Tensorflow Layers

MCLSTM

class ai4water.models._tensorflow.MCLSTM(*args, **kwargs)[source]

Bases: Layer

Mass-Conserving LSTM model from Hoedt et al. [1]_.

This implementation follows of NeuralHydrology’s implementation of MCLSTM with some changes: 1) reduced sum is not performed for over the units 2) time_major argument is added 3) no implementation of Embedding

Examples

>>> from ai4water.models._tensorflow import MCLSTM
>>> import tensorflow as tf
>>> inputs = tf.range(150, dtype=tf.float32)
>>> inputs = tf.reshape(inputs, (10, 5, 3))
>>> mc = MCLSTM(1, 2, 8, 1)
>>> h = mc(inputs)  # (batch, units)
...
>>> mc = MCLSTM(1, 2, 8, 1, return_sequences=True)
>>> h = mc(inputs)  # (batch, lookback, units)
...
>>> mc = MCLSTM(1, 2, 8, 1, return_state=True)
>>> _h, _o, _c = mc(inputs)  # (batch, lookback, units)
...
>>> mc = MCLSTM(1, 2, 8, 1, return_state=True, return_sequences=True)
>>> _h, _o, _c = mc(inputs)  # (batch, lookback, units)
...
... # with time_major as True
>>> inputs = tf.range(150, dtype=tf.float32)
>>> inputs = tf.reshape(inputs, (5, 10, 3))
>>> mc = MCLSTM(1, 2, 8, 1, time_major=True)
>>> _h = mc(inputs)  # (batch, units)
...
>>> mc = MCLSTM(1, 2, 8, 1, time_major=True, return_sequences=True)
>>> _h = mc(inputs)  # (lookback, batch, units)
...
>>> mc = MCLSTM(1, 2, 8, 1, time_major=True, return_state=True)
>>> _h, _o, _c = mc(inputs)  # (batch, units), ..., (lookback, batch, units)
...
... # end to end keras Model
>>> from tensorflow.keras.layers import Dense, Input
>>> from tensorflow.keras.models import Model
>>> import numpy as np
...
>>> inp = Input(batch_shape=(32, 10, 3))
>>> lstm = MCLSTM(1, 2, 8)(inp)
>>> out = Dense(1)(lstm)
...
>>> model = Model(inputs=inp, outputs=out)
>>> model.compile(loss='mse')
...
>>> x = np.random.random((320, 10, 3))
>>> y = np.random.random((320, 1))
>>> y = model.fit(x=x, y=y)

References

__init__(num_mass_inputs, dynamic_inputs, units, num_targets=1, time_major: bool = False, return_sequences: bool = False, return_state: bool = False, name='MCLSTM', **kwargs)[source]

Parameters:

num_targets (int) – number of inputs for which mass balance is to be reserved.
dynamic_inputs – number of inpts other than mass_targets
units – hidden size, determines the size of weight matrix
time_major (bool, optional (default=True)) – if True, the data is expected to be of shape (lookback, batch_size, input_features) otherwise, data is expected of shape (batch_size, lookback, input_features)

call(inputs)[source]

This is where the layer’s logic lives.

Note here that call() method in tf.keras is little bit different from keras API. In keras API, you can pass support masking for layers as additional arguments.

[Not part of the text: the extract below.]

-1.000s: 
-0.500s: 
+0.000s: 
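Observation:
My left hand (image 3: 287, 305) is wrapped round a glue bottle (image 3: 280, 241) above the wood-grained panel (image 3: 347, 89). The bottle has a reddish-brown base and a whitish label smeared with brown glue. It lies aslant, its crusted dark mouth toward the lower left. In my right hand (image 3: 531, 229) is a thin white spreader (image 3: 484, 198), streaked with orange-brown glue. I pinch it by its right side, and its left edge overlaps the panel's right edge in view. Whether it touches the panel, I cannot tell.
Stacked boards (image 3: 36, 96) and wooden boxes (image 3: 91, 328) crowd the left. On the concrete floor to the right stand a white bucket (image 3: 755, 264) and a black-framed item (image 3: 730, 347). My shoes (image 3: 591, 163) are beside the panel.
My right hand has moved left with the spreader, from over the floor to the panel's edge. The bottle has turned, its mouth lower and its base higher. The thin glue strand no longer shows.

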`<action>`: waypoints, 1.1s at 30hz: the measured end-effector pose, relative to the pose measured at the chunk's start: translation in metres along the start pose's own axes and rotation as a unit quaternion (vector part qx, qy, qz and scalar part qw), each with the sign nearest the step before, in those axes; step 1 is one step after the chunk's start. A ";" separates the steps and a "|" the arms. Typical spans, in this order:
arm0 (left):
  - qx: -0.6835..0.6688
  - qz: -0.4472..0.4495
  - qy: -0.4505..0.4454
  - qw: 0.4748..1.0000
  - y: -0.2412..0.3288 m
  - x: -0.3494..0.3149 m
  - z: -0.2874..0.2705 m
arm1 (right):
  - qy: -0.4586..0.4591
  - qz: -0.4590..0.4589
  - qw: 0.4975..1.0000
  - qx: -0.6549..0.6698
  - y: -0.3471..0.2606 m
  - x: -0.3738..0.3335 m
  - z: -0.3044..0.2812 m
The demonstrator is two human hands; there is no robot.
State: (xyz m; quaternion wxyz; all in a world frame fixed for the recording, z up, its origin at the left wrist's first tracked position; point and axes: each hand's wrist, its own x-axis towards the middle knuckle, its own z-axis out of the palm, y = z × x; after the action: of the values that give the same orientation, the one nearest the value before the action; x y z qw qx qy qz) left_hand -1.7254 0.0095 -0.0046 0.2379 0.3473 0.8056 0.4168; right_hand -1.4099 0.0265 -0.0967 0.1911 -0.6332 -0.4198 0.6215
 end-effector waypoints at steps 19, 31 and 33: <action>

Whereas tf.keras has compute_mask() method to support masking.

Parameters:

inputs –
Input tensor, or dict/list/tuple of input tensors. The first positional inputs argument is subject to special rules: - inputs must be explicitly passed. A layer cannot have zero

arguments, and inputs cannot be provided via the default value of a keyword argument.
- NumPy array or Python scalar values in inputs get cast as tensors.
- Keras mask metadata is only collected from inputs.
- Layers are built (build(input_shape) method) using shape info from inputs only.
- input_spec compatibility is only checked against inputs.
- Mixed precision input casting is only applied to inputs. If a layer has tensor arguments in *args or **kwargs, their casting behavior in mixed precision should be handled manually.
- The SavedModel input specification is generated using inputs only.
- Integration with various ecosystem packages like TFMOT, TFLite, TF.js, etc is only supported for inputs and not for tensors in positional and keyword arguments.
*args – Additional positional arguments. May contain tensors, although this is not recommended, for the reasons above.
**kwargs –
Additional keyword arguments. May contain tensors, although this is not recommended, for the reasons above. The following optional keyword arguments are reserved: - training: Boolean scalar tensor of Python boolean indicating

whether the call is meant for training or inference.
- mask: Boolean input mask. If the layer’s call() method takes a mask argument, its default value will be set to the mask generated for inputs by the previous layer (if input did come from a layer that generated a corresponding mask, i.e. if it came from a Keras layer with masking support).

Returns:

A tensor or list/tuple of tensors.

Conditionalize

class ai4water.models._tensorflow.Conditionalize(*args, **kwargs)[source]

Bases: Layer

Mimics the behaviour of cond_rnn of Philipperemy but puts the logic of condition in a separate layer so that it becomes easier to use it.

Example

>>> from ai4water.models._tensorflow import Conditionalize
>>> from tensorflow.keras.layers import Input, LSTM
>>> i = Input(shape=(10, 3))
>>> raw_conditions = Input(shape=(14,))
>>> processed_conds = Conditionalize(32)([raw_conditions, raw_conditions, raw_conditions])
>>> rnn = LSTM(32)(i, initial_state=[processed_conds, processed_conds])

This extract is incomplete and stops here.